Legacy Health Net Causes $300M Headache For Centene
July 26--Centene Corp. has earmarked $300 million to cover potential losses from business the company picked up in its $6 billion acquisition of Health Net Inc. last year, company officials said Tuesday.
During the company's second-quarter conference call Tuesday morning, executives disclosed that they had discovered $300 million in "premium deficiency reserves," or an estimate of a potential loss, mainly due to the increased use of substance abuse treatment centers in California and unfavorable results in the company's individual commercial business in Arizona.
Shares of the Clayton-based managed care company fell on the news, and the company experienced its largest intra-day loss in four years, according to Reuters. Shares closed at $68.87, down 8.5 percent.
The company now says it's looking to reduce its "exposure" in Arizona's individual market because problems there account for a large portion of the potential $300 million loss.
The Arizona Republic has reported Health Net will drop plans next year that currently cover 14,000 members. Centene said it had already taken steps to improve performance in both Arizona and California.
Centene is contesting some of the claims submitted by these substance abuse treatment centers in California, alleging that "there's been significant fraud and abuse," Michael Neidorff, president and CEO of Centene said. His organization and the state of California are investigating those claims, Neidorff said.
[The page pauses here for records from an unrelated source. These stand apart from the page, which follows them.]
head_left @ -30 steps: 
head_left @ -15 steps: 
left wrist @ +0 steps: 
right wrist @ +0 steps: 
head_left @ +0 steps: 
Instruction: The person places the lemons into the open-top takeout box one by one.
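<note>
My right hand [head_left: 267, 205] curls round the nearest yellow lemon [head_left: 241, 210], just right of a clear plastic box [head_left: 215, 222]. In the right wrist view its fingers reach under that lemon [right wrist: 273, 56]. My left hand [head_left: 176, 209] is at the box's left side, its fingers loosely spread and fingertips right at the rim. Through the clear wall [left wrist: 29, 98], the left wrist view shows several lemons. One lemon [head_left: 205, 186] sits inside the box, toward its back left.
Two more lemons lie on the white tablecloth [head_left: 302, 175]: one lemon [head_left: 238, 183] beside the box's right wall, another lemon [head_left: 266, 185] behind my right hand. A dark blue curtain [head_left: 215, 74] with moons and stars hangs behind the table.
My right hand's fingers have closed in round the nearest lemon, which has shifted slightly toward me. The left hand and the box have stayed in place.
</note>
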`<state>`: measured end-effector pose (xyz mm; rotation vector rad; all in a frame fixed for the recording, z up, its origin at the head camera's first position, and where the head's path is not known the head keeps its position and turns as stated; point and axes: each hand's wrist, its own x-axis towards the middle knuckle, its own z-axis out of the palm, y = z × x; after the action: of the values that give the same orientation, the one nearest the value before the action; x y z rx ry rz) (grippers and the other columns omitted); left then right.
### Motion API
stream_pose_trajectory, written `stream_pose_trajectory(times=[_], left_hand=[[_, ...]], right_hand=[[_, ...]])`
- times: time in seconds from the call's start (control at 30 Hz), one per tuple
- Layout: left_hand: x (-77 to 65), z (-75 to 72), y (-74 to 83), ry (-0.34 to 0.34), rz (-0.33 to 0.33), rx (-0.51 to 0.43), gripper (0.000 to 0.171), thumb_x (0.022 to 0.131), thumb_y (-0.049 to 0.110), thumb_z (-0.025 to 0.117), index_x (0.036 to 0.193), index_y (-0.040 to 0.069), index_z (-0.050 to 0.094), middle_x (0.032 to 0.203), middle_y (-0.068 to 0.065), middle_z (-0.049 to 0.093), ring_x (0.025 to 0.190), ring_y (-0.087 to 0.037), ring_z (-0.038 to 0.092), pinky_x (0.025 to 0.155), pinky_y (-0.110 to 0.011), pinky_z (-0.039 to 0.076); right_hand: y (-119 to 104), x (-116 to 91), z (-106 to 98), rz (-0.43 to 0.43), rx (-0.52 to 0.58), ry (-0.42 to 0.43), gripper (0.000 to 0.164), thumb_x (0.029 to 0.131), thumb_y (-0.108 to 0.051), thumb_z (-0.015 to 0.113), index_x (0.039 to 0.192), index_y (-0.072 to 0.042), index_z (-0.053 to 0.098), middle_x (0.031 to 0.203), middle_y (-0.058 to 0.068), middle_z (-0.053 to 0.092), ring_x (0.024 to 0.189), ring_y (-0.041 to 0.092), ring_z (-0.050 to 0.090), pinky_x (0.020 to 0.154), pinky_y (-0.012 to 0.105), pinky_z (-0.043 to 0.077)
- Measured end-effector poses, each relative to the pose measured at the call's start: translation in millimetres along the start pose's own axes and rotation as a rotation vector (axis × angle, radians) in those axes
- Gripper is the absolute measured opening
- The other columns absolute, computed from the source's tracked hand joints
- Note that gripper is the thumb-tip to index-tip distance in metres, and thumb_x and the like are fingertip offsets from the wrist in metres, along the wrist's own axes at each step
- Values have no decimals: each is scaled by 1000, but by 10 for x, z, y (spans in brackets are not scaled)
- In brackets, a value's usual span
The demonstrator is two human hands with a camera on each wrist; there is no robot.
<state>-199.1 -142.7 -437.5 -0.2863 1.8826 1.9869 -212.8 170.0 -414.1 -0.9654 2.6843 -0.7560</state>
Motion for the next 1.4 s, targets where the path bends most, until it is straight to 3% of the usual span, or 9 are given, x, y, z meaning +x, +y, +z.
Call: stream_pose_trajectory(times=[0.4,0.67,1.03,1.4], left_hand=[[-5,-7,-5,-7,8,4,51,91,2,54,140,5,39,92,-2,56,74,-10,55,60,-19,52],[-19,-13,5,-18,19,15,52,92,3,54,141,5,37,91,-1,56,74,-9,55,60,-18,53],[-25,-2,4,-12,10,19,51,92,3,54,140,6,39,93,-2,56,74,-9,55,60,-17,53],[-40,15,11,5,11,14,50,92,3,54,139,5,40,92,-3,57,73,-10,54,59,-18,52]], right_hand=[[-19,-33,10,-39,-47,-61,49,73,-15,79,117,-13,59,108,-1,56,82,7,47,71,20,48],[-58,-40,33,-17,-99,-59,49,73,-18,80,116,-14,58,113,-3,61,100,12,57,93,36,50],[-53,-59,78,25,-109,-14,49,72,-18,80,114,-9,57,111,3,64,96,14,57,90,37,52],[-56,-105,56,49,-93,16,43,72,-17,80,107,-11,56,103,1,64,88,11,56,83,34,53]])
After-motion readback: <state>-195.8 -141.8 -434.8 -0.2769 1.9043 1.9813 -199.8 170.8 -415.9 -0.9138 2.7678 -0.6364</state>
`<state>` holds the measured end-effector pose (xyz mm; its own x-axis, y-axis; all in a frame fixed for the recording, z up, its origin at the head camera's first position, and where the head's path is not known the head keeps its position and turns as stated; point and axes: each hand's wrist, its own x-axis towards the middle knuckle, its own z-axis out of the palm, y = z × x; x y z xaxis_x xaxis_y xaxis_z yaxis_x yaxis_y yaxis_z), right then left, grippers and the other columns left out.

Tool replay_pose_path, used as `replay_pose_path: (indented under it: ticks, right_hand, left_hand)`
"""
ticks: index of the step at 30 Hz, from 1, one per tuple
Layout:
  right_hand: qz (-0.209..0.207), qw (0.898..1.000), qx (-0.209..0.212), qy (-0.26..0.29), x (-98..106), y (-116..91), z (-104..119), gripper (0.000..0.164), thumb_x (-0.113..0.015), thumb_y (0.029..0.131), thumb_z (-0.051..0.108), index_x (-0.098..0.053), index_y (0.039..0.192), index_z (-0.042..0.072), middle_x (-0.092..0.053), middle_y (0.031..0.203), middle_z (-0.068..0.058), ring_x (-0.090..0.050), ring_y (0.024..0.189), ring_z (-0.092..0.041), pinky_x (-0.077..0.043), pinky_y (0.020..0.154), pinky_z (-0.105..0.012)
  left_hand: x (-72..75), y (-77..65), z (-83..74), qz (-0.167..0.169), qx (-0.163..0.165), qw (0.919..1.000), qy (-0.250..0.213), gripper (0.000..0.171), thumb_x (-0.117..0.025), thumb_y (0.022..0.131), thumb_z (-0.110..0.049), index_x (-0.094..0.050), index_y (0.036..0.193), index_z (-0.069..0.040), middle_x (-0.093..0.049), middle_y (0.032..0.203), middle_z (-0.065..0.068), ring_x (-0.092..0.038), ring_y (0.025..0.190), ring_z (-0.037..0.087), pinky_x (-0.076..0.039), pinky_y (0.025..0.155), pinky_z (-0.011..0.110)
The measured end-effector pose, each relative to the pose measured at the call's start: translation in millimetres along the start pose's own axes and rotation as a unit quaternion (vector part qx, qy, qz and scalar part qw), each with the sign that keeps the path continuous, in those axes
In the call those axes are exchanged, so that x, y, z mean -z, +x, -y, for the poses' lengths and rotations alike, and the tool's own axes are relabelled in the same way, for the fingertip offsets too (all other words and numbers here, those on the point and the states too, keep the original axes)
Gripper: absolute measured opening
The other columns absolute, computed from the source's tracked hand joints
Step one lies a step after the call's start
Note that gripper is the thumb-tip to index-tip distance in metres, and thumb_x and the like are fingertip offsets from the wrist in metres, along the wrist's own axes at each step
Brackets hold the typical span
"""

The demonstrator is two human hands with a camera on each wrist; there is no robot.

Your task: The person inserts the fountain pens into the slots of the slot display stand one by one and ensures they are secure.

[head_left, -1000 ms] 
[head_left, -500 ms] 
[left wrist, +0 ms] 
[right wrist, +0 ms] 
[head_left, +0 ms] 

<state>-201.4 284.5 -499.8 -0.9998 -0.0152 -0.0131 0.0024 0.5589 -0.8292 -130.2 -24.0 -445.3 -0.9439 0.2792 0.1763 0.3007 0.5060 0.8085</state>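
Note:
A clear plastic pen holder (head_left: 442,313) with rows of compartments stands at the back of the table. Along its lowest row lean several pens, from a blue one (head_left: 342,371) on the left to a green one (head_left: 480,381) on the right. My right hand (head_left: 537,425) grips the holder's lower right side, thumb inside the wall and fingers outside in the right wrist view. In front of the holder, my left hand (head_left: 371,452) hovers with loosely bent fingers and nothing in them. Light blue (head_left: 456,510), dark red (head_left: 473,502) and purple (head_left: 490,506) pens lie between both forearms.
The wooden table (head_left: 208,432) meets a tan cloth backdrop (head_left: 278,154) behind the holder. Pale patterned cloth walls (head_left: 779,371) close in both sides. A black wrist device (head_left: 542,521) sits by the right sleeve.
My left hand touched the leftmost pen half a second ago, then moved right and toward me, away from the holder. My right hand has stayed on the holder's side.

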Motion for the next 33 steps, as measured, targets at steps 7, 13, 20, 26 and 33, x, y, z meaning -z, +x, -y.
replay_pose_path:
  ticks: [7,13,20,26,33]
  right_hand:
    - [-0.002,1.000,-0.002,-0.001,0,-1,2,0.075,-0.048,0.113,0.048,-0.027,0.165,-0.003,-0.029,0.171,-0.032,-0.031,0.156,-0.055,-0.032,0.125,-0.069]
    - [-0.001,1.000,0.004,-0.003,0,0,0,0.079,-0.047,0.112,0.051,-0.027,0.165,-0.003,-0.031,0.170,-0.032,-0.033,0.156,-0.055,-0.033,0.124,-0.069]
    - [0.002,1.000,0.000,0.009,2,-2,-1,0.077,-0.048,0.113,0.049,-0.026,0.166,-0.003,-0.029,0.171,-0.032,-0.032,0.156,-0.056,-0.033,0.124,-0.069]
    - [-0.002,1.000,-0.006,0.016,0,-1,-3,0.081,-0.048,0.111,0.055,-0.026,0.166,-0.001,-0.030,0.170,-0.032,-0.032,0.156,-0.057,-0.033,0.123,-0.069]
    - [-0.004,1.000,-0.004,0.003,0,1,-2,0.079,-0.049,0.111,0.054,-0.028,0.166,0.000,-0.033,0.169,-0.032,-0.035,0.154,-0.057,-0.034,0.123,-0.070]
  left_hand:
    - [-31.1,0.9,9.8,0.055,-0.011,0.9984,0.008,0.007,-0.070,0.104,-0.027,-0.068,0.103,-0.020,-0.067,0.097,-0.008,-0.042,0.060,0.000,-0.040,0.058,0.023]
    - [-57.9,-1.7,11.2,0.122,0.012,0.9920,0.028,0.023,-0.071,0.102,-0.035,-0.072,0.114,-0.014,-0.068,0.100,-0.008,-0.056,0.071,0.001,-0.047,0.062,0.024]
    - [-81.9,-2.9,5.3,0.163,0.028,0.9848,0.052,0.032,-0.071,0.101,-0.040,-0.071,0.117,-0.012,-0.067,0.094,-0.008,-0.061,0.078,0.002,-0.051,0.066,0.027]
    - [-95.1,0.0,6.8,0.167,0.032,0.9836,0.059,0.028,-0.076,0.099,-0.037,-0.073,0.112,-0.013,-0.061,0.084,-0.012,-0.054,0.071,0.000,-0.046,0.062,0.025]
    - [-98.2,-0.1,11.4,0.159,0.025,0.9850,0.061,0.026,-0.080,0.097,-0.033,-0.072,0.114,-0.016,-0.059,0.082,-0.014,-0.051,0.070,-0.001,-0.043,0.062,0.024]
The issue is in litigation, which precluded Neidorff from disclosing much else other than the fact that they've made changes to coverage and benefits that the company expects will help stem losses.
Company officials stressed that the issues would not continue into 2017, as much of the problems predate March 24.
A coalition of at least 118 California treatment centers said Health Net began a blanket audit of treatment centers across the state as opposed to investigating "bad actors." In a letter dated May 16 to the California Department of Managed Healthcare, the providers say the audit places them in "financial jeopardy." The majority say payments are suspended while the audit is underway.
The Addiction Treatment Advocacy Coalition, which represents numerous California treatment facilities, alleges in the letter that Centene's Health Net subsidiary is in violation of the state law as they deny coverage.
Centene reported a better-than-expected quarterly profit as the health insurer benefited from lower medical costs and an increase in Medicare and commercial customers from its acquisition of rival Health Net.
Centene said commercial membership rose more than eight times and Medicare and dual plan membership jumped nearly 11 times in the second quarter from a year earlier.
Also Tuesday, Neidorff said Centene did not plan to acquire any Medicare Advantage plans from insurers looking to shed business to seek clearance for acquisitions.
The company also raised its full-year earnings forecast range to $2.65-$3.00 per share from $2.45-$2.80.
Net earnings from continuing operations attributable to shareholders rose about 93 percent to $170 million, or 98 cents per share, in the quarter ended June 30, from a year earlier. Adjusted, the company earned $1.29 per share, beating the average analyst estimate of $1.09, according to Thomson Reuters I/B/E/S.
The company's revenue nearly doubled to $10.90 billion. Analysts on average had expected $10.79 billion.